*What you will do*
When you reach the line containing "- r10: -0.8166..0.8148" in the data below, begin returning lines exactly as written, and stop once the line containing "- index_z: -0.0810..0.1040" has been returned.

*Given information*
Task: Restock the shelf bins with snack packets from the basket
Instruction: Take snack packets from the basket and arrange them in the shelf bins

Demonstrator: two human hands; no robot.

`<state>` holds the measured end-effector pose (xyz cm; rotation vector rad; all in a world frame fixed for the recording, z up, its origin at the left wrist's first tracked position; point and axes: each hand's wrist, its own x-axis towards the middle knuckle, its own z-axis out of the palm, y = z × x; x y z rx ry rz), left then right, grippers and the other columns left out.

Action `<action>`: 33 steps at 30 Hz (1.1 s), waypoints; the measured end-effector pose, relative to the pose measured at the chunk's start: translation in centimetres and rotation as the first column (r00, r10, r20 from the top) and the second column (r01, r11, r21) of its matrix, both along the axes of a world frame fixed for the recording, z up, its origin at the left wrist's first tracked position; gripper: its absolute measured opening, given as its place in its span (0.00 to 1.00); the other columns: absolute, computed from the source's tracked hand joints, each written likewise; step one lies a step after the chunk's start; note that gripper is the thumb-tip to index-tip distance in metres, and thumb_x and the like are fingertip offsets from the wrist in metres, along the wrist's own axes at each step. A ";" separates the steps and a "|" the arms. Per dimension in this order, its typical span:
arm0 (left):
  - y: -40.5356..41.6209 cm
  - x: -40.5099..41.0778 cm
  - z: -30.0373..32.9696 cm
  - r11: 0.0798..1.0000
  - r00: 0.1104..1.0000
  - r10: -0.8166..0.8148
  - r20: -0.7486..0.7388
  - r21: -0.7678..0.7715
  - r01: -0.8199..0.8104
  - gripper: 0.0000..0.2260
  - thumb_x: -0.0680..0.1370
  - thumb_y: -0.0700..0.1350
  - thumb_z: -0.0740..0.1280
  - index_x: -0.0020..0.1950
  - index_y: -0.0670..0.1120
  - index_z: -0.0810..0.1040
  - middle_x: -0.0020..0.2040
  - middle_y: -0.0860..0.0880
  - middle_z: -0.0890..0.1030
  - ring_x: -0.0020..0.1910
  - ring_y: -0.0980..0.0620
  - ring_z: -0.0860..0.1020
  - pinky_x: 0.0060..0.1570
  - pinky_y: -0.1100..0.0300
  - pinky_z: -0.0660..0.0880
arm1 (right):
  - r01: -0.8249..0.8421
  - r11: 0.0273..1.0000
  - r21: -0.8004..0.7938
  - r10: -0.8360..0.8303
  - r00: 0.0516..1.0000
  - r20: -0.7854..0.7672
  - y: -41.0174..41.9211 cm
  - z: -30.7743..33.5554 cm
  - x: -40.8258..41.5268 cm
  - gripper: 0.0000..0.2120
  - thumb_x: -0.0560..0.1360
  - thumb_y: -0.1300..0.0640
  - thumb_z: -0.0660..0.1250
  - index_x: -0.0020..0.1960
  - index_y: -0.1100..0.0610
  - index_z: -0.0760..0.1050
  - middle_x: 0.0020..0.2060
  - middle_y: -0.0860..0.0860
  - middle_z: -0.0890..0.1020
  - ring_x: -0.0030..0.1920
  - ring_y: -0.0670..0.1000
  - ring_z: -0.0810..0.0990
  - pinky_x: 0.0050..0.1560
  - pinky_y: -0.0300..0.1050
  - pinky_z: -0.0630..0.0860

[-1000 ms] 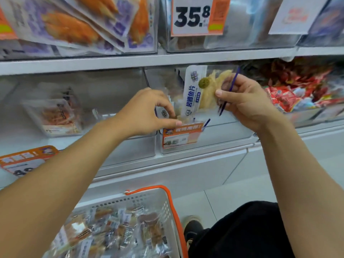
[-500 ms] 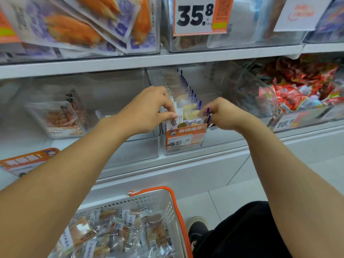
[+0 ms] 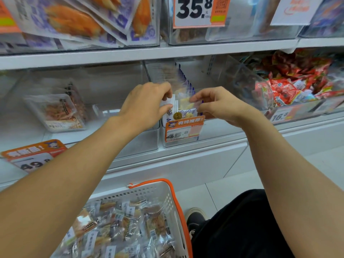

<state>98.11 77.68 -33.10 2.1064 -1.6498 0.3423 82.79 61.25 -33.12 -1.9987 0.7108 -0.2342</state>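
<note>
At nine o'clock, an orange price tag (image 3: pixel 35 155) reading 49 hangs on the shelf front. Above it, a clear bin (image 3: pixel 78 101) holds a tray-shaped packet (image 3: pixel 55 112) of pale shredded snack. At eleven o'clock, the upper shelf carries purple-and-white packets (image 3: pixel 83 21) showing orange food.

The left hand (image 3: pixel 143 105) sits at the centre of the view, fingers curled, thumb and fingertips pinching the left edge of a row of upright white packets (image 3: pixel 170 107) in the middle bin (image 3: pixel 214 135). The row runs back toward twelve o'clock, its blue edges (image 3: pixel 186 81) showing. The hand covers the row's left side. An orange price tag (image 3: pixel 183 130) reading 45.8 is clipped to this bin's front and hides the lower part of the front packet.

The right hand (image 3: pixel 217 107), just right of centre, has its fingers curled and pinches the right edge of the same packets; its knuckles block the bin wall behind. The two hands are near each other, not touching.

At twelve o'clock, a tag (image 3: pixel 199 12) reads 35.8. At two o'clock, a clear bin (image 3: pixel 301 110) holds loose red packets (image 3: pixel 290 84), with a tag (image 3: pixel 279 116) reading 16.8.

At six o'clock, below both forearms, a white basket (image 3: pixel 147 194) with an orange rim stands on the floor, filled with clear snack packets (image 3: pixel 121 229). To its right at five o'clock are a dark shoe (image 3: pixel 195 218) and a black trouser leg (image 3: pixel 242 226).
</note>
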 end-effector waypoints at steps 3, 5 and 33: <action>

*Solution to this exercise*
  - r10: -0.8166..0.8148
  - r20: -0.7486..0.7388
  - r21: -0.7678..0.7715
  - r01: -0.8199..0.8104
  - gripper: 0.0000..0.2260
  - thumb_x: -0.0680..0.1370
  - thumb_y: -0.0700..0.1350
  - thumb_z: -0.0740..0.1280
  - index_x: -0.0020..0.1950
  - index_y: -0.0670..0.1120
  - index_z: -0.0810..0.1040

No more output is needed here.